DESCRIPTION OF THE TASK:
Print the whole listing exactly.

.....

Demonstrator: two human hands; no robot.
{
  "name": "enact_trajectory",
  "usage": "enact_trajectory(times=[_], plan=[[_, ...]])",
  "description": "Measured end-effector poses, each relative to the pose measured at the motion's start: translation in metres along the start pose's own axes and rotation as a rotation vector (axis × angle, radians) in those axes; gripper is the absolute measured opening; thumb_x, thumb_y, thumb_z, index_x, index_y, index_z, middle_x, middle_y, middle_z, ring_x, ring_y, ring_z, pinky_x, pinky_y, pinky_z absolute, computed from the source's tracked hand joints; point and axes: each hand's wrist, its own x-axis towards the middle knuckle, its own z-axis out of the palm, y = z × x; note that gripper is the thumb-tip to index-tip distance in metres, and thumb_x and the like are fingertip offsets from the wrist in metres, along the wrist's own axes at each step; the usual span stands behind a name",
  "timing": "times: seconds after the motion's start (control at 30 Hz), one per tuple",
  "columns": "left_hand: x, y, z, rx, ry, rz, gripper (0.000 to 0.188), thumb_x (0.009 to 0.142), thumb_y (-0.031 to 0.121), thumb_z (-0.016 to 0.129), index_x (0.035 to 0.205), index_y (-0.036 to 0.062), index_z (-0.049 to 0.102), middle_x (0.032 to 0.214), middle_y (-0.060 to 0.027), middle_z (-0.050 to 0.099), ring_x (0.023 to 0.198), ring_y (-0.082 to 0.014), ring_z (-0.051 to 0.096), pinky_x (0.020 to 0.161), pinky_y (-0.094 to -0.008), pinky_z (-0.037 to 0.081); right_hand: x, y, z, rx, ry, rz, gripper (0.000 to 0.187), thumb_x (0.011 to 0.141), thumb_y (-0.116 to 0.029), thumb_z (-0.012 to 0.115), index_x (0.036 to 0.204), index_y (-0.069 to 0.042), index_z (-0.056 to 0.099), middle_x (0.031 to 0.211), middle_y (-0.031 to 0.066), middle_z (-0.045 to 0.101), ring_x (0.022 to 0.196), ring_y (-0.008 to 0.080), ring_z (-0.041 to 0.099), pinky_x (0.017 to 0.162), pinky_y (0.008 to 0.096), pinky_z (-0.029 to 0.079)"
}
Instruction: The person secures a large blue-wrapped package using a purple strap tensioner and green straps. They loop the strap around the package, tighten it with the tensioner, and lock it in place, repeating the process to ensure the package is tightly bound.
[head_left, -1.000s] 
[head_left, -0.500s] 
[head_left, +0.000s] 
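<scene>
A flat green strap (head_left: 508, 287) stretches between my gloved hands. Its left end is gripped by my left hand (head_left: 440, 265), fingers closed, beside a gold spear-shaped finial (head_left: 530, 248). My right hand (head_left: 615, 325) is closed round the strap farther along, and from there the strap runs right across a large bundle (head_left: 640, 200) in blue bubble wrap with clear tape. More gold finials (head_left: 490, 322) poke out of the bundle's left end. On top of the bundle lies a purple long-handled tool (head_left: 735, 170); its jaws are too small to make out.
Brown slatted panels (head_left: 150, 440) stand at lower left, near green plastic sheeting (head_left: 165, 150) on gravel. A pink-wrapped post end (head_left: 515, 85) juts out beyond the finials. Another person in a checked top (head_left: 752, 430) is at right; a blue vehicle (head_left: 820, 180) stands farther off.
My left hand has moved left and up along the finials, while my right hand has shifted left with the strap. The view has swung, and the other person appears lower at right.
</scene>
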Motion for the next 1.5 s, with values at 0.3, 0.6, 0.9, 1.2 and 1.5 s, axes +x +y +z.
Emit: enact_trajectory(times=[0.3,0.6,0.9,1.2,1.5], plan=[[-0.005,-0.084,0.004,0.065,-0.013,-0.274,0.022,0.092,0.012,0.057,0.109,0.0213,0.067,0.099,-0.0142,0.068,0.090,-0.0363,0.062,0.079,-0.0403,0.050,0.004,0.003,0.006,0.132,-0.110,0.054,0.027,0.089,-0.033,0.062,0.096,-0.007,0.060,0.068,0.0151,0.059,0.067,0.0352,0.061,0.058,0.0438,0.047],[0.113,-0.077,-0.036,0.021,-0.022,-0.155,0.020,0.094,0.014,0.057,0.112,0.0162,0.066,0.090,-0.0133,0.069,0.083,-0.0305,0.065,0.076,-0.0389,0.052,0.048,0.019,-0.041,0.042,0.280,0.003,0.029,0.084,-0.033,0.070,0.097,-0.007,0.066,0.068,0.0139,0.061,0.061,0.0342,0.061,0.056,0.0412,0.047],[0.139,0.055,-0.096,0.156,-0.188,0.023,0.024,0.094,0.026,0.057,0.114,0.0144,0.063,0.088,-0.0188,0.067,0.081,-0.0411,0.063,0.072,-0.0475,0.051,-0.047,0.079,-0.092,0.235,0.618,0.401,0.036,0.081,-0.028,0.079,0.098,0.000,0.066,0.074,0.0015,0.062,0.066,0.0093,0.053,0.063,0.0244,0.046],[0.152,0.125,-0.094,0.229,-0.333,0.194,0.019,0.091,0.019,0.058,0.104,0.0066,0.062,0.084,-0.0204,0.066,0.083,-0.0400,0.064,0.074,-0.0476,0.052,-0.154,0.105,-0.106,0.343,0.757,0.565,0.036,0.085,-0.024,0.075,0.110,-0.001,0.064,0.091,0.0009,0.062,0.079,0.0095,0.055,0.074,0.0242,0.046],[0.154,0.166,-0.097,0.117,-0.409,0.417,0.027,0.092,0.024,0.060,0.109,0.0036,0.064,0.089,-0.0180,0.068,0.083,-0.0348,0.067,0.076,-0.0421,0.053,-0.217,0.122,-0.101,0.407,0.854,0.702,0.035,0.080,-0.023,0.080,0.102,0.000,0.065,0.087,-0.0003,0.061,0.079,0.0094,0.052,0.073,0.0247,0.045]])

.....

EXERCISE SOLUTION:
Demonstrator: two human hands; no robot.
{
  "name": "enact_trajectory",
  "usage": "enact_trajectory(times=[_], plan=[[_, ...]])",
  "description": "Measured end-effector poses, each relative to the pose measured at the motion's start: translation in metres along the start pose's own axes and rotation as a rotation vector (axis × angle, radians) in those axes; gripper is the absolute measured opening; thumb_x, thumb_y, thumb_z, index_x, index_y, index_z, middle_x, middle_y, middle_z, ring_x, ring_y, ring_z, pinky_x, pinky_y, pinky_z absolute, computed from the source's tracked hand joints; point and axes: each hand's wrist, its own x-axis towards the middle knuckle, its own z-axis out of the palm, y = z × x; note that gripper is the thumb-tip to index-tip distance in metres, and thumb_x and the like are fingertip offsets from the wrist in metres, along the wrist's own axes at each step; the usual span stands behind a name",
  "timing": "times: seconds after the motion's start (control at 30 Hz), one per tuple",
  "columns": "left_hand: x, y, z, rx, ry, rz, gripper (0.000 to 0.188), thumb_x (0.009 to 0.142), thumb_y (-0.031 to 0.121), thumb_z (-0.016 to 0.129), index_x (0.035 to 0.205), index_y (-0.036 to 0.062), index_z (-0.049 to 0.102), middle_x (0.032 to 0.214), middle_y (-0.060 to 0.027), middle_z (-0.050 to 0.099), ring_x (0.023 to 0.198), ring_y (-0.082 to 0.014), ring_z (-0.051 to 0.096), pinky_x (0.020 to 0.161), pinky_y (-0.094 to -0.008), pinky_z (-0.037 to 0.081); right_hand: x, y, z, rx, ry, rz, gripper (0.000 to 0.187), thumb_x (0.011 to 0.141), thumb_y (-0.116 to 0.029), thumb_z (-0.012 to 0.115), index_x (0.036 to 0.204), index_y (-0.069 to 0.042), index_z (-0.056 to 0.099), middle_x (0.031 to 0.211), middle_y (-0.031 to 0.066), middle_z (-0.045 to 0.101), ring_x (0.022 to 0.196), ring_y (-0.008 to 0.080), ring_z (-0.041 to 0.099), pinky_x (0.017 to 0.162), pinky_y (0.008 to 0.096), pinky_z (-0.029 to 0.079)"
}
Instruction: The person secures a large blue-wrapped package using a purple strap tensioner and green straps. They loop the strap around the package, tighten it with the tensioner, and lock it in place, repeating the process to ensure the package is tightly bound.
[head_left, -1.000s] 
[head_left, -0.500s] 
[head_left, +0.000s] 
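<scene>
A flat green strap (head_left: 508, 287) stretches between my gloved hands. Its left end is gripped by my left hand (head_left: 440, 265), fingers closed, beside a gold spear-shaped finial (head_left: 530, 248). My right hand (head_left: 615, 325) is closed round the strap farther along, and from there the strap runs right across a large bundle (head_left: 640, 200) in blue bubble wrap with clear tape. More gold finials (head_left: 490, 322) poke out of the bundle's left end. On top of the bundle lies a purple long-handled tool (head_left: 735, 170); its jaws are too small to make out.
Brown slatted panels (head_left: 150, 440) stand at lower left, near green plastic sheeting (head_left: 165, 150) on gravel. A pink-wrapped post end (head_left: 515, 85) juts out beyond the finials. Another person in a checked top (head_left: 752, 430) is at right; a blue vehicle (head_left: 820, 180) stands farther off.
My left hand has moved left and up along the finials, while my right hand has shifted left with the strap. The view has swung, and the other person appears lower at right.
</scene>
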Motion for the next 1.5 s, with values at 0.3, 0.6, 0.9, 1.2 and 1.5 s, axes +x +y +z.
Emit: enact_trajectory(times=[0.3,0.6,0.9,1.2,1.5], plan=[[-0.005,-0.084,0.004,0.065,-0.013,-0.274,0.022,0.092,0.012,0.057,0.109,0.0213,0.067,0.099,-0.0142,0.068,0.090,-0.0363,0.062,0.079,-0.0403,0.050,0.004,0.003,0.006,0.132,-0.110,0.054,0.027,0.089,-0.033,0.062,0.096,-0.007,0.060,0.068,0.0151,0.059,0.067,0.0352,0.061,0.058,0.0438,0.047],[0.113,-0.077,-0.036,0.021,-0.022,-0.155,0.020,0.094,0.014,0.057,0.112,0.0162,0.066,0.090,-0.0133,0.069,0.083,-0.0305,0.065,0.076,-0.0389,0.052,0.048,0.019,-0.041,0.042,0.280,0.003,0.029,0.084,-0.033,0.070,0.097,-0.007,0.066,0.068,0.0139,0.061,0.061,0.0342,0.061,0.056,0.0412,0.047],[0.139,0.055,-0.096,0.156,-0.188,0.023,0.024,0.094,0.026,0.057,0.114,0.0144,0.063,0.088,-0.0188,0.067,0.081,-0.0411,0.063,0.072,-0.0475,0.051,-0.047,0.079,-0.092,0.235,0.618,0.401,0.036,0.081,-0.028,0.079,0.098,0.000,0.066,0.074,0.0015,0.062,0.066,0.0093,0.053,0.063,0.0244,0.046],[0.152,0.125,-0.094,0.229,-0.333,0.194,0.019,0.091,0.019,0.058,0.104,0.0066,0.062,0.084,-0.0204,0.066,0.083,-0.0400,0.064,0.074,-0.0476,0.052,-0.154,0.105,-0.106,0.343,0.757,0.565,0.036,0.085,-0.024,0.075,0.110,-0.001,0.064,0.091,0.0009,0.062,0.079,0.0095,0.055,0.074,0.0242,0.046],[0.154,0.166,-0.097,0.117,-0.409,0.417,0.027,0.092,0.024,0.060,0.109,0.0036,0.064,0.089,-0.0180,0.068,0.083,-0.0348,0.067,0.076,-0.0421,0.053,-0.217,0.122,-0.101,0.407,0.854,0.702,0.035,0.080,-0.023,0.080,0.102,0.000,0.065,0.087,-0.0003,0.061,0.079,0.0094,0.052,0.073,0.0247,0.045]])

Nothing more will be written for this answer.